The mellifluous rhetoric of the “comprehensive strategic cooperation and partnership” between China and Russia is difficult to penetrate. A rare peep behind the curtain through the Chines eyes, therefore, shouldn’t be missed. The Global Times provides an insight into the Chinese discontent over energy cooperation with Russia. The focal point is the protracted negotiation stretched over 9 rounds through the past six-year period on cooperation over natural gas.
China made use of every single high-level exchange with Russia in the recent years to get the latter to come to a compromise formula. The contentious issue is over the price of Russian gas. China would hope that the gas price is fixed at a level on par with its domestic price. Russia insists that the price the Europeans pay for Russian gas ought to be the benchmark. Both are logical positions and the deadlock continues.

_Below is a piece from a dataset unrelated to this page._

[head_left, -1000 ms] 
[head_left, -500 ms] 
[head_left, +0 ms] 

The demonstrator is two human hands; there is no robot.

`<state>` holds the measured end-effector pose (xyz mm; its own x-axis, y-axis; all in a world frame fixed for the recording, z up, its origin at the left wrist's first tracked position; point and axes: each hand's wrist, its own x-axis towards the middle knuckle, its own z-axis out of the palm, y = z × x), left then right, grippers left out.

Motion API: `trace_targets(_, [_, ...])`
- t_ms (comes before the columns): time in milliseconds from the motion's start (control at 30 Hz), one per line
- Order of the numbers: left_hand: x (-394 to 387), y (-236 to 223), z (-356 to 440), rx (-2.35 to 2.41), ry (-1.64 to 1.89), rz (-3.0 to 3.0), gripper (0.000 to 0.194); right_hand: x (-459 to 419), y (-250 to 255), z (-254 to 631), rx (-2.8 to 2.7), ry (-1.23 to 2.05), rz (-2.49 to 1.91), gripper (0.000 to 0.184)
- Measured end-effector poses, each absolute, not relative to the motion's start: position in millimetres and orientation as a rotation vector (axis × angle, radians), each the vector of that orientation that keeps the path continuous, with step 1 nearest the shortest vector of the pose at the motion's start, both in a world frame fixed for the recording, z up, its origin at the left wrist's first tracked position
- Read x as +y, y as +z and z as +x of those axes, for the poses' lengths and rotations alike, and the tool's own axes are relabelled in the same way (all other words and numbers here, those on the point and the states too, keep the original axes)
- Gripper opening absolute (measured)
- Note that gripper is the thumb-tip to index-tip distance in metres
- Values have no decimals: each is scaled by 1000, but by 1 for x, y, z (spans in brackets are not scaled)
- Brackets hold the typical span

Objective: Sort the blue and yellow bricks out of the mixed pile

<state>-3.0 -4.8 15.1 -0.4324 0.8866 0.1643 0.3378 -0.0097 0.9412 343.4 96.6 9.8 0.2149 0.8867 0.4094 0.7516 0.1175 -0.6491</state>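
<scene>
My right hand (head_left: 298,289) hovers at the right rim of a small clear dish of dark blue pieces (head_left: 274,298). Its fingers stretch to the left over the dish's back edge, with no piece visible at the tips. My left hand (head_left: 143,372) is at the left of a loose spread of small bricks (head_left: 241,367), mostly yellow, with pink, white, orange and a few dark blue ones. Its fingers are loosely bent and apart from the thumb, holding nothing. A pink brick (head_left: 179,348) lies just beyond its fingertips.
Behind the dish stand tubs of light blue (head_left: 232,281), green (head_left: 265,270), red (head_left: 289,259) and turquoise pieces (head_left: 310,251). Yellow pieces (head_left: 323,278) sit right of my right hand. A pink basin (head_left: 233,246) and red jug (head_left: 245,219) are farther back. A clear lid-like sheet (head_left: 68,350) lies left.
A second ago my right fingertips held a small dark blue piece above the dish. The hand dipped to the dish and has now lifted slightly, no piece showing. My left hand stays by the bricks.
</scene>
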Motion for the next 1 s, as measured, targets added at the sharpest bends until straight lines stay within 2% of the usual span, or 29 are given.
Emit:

One compelling reason for China to give extra hype to Russian President Vladimir Putin’s state visit last month was the expectation that Moscow might give in and strike a deal on gas in a rush of emotions. But that was not to be. The GT complains that Russia is unemotional when it comes to business and strives to “maximise” its profits by even changing the goal posts.
Of course, China finds it all “exhausting” that there has to be such tough negotiation when Moscow ought to appreciate that “oil and gas resources from Russia mean a lot for China’s security.” The GT thereupon reflects on the dialectics involving “mutual trust” and gas cooperation.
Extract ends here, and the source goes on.